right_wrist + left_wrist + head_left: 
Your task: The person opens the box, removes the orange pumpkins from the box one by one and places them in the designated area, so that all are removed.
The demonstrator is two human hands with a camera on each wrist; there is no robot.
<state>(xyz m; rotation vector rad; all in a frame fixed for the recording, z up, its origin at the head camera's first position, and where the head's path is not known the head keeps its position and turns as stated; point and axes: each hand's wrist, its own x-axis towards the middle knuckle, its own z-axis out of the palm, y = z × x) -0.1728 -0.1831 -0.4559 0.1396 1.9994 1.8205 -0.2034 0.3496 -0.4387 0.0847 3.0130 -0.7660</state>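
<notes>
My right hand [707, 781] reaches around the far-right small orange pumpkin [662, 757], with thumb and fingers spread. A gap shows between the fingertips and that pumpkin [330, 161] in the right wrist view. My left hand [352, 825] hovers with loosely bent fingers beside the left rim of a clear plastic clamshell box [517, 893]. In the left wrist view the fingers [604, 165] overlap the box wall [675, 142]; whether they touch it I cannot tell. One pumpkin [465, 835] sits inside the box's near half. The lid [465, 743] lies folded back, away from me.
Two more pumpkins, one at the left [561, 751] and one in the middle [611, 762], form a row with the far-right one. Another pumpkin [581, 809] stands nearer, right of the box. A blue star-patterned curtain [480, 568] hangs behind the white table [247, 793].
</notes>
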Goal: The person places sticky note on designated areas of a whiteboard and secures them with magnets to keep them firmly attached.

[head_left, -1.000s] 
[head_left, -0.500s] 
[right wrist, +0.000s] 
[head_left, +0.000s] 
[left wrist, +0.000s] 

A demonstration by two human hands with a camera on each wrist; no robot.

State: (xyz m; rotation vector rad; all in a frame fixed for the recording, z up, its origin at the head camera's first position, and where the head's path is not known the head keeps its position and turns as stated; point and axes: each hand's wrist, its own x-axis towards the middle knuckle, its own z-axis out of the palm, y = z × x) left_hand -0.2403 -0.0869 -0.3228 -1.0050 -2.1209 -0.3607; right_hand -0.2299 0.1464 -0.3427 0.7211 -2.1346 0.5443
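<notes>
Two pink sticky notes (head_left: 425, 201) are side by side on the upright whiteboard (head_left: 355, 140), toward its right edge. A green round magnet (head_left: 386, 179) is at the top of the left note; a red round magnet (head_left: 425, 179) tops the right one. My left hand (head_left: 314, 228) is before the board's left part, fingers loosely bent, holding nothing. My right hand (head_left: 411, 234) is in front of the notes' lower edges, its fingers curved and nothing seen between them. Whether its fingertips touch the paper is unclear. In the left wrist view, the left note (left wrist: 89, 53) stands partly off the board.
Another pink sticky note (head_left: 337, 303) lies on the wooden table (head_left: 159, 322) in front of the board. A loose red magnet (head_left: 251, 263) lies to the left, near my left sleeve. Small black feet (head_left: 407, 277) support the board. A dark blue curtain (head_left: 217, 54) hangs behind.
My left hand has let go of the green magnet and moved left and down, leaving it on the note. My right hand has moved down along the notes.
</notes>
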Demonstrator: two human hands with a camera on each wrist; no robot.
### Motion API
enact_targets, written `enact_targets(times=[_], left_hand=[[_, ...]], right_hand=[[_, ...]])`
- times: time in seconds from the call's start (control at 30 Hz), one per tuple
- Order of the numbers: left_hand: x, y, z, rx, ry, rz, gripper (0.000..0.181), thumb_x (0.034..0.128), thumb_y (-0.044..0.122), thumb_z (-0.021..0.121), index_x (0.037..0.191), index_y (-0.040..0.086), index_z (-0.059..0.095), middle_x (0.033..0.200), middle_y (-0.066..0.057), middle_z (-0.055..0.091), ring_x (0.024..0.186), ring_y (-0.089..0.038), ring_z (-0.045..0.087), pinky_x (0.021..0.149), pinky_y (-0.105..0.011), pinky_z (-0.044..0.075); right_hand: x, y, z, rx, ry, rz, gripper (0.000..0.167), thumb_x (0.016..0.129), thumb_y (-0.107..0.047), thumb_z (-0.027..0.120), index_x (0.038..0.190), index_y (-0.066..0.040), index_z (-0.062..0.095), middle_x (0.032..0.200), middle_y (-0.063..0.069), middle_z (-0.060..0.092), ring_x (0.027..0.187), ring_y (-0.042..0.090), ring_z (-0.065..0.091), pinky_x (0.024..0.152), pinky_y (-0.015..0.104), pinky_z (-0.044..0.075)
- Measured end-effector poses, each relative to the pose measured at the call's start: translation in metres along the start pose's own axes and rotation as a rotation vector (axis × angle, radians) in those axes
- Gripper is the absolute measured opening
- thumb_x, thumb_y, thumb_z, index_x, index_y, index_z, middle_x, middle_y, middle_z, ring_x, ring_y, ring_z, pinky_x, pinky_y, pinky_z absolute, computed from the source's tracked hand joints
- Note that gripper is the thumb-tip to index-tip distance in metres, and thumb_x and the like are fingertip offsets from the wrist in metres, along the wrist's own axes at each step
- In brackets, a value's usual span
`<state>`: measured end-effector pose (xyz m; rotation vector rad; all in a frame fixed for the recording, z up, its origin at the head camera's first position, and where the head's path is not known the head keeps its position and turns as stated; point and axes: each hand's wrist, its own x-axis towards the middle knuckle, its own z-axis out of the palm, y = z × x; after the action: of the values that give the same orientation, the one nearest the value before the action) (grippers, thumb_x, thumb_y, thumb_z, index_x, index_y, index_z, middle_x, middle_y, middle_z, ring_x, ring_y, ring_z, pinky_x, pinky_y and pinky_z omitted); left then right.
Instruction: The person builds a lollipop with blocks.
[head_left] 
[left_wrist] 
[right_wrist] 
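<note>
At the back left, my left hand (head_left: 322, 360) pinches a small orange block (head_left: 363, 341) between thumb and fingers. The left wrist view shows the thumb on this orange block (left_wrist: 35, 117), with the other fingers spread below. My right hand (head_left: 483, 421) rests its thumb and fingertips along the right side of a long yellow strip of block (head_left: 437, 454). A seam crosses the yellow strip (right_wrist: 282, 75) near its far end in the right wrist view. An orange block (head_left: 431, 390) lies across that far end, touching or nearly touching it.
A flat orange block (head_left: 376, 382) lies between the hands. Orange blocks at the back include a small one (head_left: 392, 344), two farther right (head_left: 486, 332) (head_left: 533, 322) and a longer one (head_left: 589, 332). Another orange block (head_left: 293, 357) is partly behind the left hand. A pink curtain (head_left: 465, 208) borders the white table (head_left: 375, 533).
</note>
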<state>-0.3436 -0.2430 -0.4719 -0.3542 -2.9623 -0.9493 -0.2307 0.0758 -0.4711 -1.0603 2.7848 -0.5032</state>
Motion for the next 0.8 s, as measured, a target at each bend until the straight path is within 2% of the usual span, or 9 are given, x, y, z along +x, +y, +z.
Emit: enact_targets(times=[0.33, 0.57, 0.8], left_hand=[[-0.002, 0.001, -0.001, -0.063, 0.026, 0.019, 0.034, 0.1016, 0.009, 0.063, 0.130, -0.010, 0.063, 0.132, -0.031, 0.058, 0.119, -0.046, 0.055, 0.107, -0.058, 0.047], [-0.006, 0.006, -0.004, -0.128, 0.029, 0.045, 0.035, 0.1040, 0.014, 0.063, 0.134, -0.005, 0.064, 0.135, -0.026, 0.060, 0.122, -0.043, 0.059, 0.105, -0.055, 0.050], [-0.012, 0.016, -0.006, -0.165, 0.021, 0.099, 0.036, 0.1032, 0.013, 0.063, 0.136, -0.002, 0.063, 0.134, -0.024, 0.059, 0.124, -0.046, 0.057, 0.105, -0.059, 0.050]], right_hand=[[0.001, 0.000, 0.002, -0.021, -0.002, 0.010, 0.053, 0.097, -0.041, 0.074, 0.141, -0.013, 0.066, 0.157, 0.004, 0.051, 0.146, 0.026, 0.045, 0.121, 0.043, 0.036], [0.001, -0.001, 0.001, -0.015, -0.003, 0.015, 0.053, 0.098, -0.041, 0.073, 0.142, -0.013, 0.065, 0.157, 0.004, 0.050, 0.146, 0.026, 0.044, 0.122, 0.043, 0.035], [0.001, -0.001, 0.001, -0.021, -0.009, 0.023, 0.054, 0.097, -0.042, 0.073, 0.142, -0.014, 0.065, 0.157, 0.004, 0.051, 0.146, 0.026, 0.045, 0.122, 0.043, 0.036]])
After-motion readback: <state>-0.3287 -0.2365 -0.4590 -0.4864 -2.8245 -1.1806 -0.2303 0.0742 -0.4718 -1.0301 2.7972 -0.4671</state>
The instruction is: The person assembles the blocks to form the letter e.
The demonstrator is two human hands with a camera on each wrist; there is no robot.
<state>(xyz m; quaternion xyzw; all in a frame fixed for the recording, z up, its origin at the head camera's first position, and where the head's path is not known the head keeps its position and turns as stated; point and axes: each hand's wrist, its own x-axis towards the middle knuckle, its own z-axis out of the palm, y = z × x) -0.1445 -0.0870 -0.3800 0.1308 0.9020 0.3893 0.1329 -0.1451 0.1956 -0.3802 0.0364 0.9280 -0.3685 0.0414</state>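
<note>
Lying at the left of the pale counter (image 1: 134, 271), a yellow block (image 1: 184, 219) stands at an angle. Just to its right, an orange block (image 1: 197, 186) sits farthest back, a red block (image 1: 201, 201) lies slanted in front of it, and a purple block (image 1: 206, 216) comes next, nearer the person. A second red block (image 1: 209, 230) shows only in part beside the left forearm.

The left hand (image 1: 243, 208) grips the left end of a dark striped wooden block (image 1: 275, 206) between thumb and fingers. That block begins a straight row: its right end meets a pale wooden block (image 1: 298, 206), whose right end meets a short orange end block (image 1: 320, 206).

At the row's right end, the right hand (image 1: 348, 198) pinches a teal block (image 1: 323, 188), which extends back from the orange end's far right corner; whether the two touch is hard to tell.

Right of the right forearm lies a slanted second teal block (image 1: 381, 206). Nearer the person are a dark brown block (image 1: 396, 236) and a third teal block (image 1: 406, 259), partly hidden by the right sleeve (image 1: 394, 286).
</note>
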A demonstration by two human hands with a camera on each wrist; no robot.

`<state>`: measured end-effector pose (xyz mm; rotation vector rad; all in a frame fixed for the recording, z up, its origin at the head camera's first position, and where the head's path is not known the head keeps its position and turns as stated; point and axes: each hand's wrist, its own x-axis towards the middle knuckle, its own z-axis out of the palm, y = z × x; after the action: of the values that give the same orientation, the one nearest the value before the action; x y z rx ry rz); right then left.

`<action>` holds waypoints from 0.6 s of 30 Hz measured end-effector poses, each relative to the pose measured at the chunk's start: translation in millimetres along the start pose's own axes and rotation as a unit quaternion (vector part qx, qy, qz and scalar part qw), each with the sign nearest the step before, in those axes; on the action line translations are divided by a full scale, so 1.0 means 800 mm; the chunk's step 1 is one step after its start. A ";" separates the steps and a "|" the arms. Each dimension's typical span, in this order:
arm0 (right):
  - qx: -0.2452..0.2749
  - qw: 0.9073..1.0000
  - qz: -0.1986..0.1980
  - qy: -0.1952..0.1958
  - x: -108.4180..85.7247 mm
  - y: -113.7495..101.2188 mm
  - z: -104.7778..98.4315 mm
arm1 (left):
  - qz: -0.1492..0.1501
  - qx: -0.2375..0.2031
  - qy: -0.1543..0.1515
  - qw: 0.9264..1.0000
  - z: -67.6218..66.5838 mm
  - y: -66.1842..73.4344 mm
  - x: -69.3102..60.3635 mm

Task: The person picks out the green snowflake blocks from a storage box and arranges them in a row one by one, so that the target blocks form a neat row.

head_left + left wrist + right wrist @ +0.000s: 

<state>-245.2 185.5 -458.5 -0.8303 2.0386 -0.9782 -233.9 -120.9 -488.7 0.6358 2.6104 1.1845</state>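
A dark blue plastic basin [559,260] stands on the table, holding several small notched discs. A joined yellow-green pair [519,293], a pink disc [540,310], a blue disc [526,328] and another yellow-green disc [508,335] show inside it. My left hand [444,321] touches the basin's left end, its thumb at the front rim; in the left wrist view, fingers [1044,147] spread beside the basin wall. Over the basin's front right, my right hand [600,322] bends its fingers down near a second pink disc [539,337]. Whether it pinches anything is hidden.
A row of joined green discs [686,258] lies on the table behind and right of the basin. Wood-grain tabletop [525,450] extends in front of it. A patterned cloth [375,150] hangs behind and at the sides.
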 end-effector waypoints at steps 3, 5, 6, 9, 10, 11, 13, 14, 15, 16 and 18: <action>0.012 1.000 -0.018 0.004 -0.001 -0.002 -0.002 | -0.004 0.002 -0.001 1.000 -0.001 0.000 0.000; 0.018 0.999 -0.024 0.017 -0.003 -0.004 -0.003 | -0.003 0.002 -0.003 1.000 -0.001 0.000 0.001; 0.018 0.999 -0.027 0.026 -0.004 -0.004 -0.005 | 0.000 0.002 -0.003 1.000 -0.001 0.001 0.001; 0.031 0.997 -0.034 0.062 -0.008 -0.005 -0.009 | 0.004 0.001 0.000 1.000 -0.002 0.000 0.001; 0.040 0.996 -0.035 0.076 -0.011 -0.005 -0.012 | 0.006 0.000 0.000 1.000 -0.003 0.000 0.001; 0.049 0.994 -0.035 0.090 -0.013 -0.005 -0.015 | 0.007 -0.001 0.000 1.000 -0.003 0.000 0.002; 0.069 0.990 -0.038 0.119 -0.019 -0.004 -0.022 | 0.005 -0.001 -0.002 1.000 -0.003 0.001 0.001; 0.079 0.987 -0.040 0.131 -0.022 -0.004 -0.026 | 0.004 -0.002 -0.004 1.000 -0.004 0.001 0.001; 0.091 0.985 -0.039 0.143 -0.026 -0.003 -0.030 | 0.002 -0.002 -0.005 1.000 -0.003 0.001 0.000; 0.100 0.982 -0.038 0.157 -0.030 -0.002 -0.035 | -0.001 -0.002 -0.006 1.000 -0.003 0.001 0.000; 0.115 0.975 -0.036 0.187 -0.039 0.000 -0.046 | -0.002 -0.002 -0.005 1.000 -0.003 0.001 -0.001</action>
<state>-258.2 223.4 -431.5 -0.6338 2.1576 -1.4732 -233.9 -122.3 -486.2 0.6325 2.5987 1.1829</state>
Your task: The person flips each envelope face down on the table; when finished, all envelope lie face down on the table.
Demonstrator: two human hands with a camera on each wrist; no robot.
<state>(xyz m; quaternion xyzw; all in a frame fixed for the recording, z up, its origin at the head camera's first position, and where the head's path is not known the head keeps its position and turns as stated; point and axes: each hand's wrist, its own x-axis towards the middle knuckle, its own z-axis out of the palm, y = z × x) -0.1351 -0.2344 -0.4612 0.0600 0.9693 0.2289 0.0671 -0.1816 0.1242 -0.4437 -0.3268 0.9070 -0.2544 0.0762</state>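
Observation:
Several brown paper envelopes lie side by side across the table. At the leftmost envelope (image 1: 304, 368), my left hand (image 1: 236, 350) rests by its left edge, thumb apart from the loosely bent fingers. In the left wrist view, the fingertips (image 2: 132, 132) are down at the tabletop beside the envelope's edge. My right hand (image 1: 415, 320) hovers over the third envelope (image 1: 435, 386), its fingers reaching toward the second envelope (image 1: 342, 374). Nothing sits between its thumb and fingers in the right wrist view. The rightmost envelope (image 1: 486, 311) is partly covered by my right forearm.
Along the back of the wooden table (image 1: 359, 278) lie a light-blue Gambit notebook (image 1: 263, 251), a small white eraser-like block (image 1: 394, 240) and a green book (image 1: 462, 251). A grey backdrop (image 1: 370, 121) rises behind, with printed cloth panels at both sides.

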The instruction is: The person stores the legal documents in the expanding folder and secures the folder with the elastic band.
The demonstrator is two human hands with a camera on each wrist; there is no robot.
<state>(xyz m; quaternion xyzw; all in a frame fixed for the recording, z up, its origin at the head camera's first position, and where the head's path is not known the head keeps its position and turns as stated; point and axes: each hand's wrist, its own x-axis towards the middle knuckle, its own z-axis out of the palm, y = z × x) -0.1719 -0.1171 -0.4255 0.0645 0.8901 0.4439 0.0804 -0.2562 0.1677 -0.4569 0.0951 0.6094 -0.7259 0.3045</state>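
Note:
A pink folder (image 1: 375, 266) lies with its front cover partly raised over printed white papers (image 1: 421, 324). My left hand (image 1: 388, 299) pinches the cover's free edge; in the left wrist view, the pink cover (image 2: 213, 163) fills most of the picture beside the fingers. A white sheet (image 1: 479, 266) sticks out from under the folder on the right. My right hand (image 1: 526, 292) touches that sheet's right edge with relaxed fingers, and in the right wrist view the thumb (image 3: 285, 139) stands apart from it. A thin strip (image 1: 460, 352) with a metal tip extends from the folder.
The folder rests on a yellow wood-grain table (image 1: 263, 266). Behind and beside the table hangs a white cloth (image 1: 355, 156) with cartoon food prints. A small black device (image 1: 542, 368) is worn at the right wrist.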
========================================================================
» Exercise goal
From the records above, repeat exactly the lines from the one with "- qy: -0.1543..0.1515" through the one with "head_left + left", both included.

» Completed task
  - qy: -0.1543..0.1515
  - qw: 0.9264..1.0000
  - z: -67.6218..66.5838 mm
  - y: -66.1842..73.4344 mm
  - x: -69.3102..60.3635 mm

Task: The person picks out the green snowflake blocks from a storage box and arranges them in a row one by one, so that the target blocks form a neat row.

head_left + left wrist + right wrist @ +0.000s: 

This concludes the answer.